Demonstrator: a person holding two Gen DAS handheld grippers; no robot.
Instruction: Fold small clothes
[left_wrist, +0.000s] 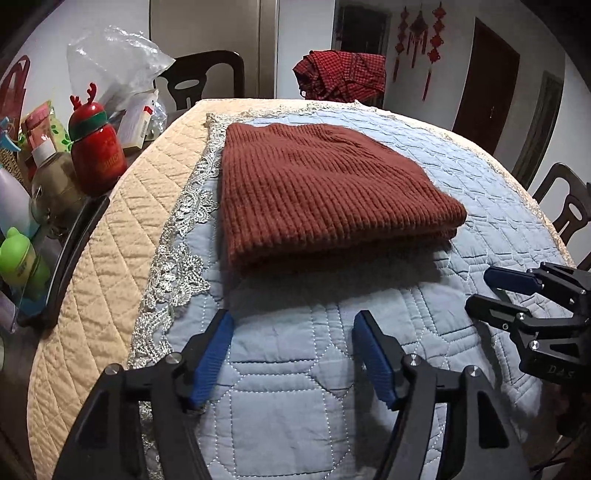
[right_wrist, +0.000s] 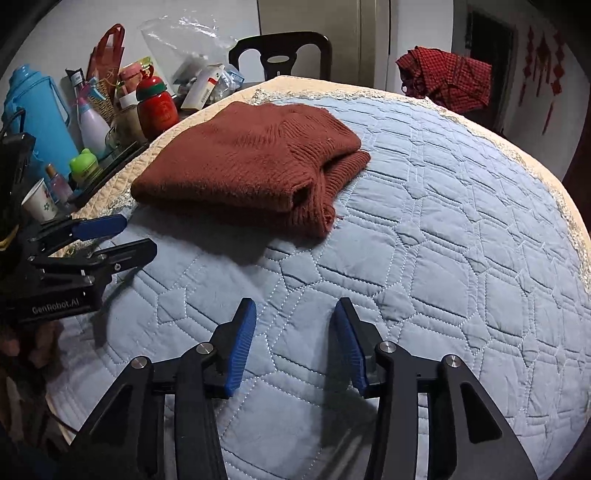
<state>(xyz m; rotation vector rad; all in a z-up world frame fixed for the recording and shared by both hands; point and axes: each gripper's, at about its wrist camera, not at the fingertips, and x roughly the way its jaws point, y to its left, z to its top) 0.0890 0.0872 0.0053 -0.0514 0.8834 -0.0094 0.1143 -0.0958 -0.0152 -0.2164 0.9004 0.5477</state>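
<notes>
Both views are dim indoor shots, lit from above and somewhat behind the cameras. The blue quilt (left_wrist: 480, 192) is the brightest surface; the walls and doorways behind fall into gloom. The sweater (left_wrist: 317, 192) casts a soft shadow on its near side, and darker blurred shadows lie under the fingers (right_wrist: 242, 347). Fisheye bending curves the table edge and rounds off the corners into black. Focus is fair at centre and softer toward the rims. The plastic bag (left_wrist: 110, 59) shows pale glare.

The folded sweater (left_wrist: 325, 192) lies on the quilt (left_wrist: 461, 206), bottles (left_wrist: 98, 155) to its left.
</notes>
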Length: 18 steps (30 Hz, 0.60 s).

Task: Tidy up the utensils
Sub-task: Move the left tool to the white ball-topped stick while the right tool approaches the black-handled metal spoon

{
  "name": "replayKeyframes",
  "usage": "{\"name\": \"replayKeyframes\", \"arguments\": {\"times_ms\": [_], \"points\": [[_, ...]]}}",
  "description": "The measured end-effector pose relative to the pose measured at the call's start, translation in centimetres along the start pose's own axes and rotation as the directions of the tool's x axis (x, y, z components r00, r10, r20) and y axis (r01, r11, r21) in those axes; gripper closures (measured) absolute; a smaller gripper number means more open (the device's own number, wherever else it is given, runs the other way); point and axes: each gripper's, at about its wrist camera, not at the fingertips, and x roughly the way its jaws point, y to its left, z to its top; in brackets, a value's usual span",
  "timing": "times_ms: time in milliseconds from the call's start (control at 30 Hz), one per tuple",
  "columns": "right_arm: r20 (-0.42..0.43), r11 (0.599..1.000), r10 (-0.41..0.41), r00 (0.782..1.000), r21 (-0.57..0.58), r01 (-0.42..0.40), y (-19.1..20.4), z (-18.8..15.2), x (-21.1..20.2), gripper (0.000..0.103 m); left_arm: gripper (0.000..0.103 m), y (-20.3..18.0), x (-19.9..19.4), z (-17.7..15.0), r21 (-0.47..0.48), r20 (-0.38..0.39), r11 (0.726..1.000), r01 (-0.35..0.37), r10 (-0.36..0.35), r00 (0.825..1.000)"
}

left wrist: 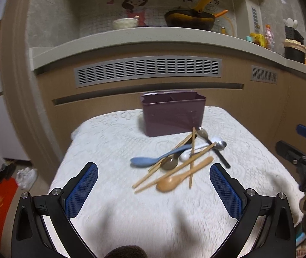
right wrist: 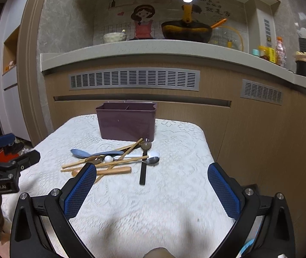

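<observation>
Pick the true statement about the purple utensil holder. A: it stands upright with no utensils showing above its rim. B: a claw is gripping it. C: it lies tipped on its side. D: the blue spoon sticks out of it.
A: the purple utensil holder stands upright on the white cloth, nothing showing above its rim, while the blue spoon lies in the pile in front.

We see a purple holder (left wrist: 173, 116) standing upright at the far side of the table, its top open and split into compartments. Just in front of it lies a tangled heap of utensils. A blue spoon (left wrist: 144, 160) points left, bowl outward. A wooden spoon (left wrist: 174, 181) lies nearest us, bowl up. Wooden chopsticks (left wrist: 192, 157) cross over the pile at several angles. Among them lie a white spoon (left wrist: 195, 150), two metal spoons (left wrist: 170, 163), and a black-handled spoon (right wrist: 143, 167) whose bowl lies just beside the holder.
</observation>
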Motion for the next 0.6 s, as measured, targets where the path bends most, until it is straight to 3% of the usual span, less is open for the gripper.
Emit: {"name": "replayKeyframes", "arguments": {"times_ms": [100,333,400,467,600], "points": [[-0.052,0.999,0.026,0.998,-0.02,-0.027,-0.1,1.0,2.8,0.0,0.0,0.6,2.5,1.0,0.028,-0.02,0.999,0.039,-0.039,0.999],[-0.22,0.995,0.076,0.972,-0.041,-0.087,0.0,2.3,11.5,0.001,0.0,3.0,6.6,3.1,0.074,-0.034,0.996,0.04,-0.037,0.999],[-0.25,0.994,0.065,0.966,-0.065,-0.083,0.4,2.6,13.8,0.014,0.0,4.0,7.5,3.5,0.077,-0.03,0.997,0.03,-0.028,0.999],[-0.307,0.99,0.069,0.949,-0.092,-0.102,1.1,3.0,16.4,0.042,0.0,4.9,7.8,3.6,0.069,-0.019,0.997,0.018,-0.017,1.0],[-0.38,0.986,0.082,0.921,-0.104,-0.131,1.9,3.4,21.4,0.045,0.0,7.2,9.0,3.4,0.017,-0.038,1.0,0.019,-0.018,0.999]]}}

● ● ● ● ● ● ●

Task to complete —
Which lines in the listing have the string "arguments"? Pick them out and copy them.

Problem solution —
  "usage": "{\"name\": \"replayKeyframes\", \"arguments\": {\"times_ms\": [_], \"points\": [[_, ...]]}}",
Emit: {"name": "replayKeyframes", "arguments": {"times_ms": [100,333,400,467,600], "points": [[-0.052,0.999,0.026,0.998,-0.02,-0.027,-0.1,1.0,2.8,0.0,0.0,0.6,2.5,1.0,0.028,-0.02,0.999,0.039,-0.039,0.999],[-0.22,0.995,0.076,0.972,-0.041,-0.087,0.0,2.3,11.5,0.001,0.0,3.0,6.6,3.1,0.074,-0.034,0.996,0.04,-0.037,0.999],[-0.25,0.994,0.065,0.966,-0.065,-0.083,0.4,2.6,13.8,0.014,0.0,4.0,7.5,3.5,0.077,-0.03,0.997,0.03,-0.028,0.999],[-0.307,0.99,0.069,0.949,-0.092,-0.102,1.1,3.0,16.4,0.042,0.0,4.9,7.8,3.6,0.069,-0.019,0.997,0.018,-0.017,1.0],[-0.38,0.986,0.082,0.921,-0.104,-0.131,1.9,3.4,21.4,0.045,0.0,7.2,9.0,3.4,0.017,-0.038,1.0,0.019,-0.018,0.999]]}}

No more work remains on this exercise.